In the exhibition materials, EIP extends its ideas about indigeneity and invasiveness beyond horticulture, stating that the project “does not refer to specific plants but is, rather, a concept that is driven by political ideologies about belonging”. EIP’s expansive approach to belonging contrasts with Nā Maka o ka ‘Āina, a documentary series dedicated to the cultural and practical survival of the Hawaiian people that is also on view.
Launched in 1981 by film-makers Joan Lander and Puhipau, the series endeavoured to document the social and environmental movements that emerged from the islands a decade prior, many of which were directly aimed at reversing policies that contributed to native displacement and land abuse. To the benefit of tourists, locals and natives alike, some 666 minutes of unreleased footage from these films are screening in a dedicated room at the Hawaii State Art Museum (HiSAM).
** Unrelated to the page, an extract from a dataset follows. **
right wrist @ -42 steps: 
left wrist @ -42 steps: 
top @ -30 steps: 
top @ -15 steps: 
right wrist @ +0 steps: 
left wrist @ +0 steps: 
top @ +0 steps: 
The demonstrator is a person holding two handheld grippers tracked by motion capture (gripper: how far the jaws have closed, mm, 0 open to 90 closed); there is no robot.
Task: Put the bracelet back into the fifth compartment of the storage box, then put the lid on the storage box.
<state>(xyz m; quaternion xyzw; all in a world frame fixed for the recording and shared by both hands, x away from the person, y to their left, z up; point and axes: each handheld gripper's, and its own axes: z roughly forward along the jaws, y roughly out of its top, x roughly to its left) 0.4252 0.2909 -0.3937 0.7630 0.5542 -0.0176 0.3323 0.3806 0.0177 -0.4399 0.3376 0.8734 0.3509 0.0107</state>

According to Broderick, all of the pieces featured at the HiSAM will continue to be exhibited past the triennial’s 8 May closing date until the end of 2022. Highlights from this portion of the exhibition include heartbreaking works by the late Wayne Kaumualii Westlake, whose poetry and artistic collaborations figure prominently, as well as a dazzling study room stocked with scholarly texts on native Hawaiian history and culture contributed by ‘Ai Pōhaku Press.
For Broderick, the extended display of the triennial works at HiSAM will allow for a deeper impact with local audiences. “When a triennial leaves, it leaves a wake of exhaustion, devastation and broken relationships,” he says. “I appreciate thinking about how some of the efforts of this triennial will last beyond its duration. The issues get to move forward a little bit.”
Hawaiʻi Triennial 2022, Pacific Century — E Ho‘omau no Moananuiākea, until 8 May, various locations.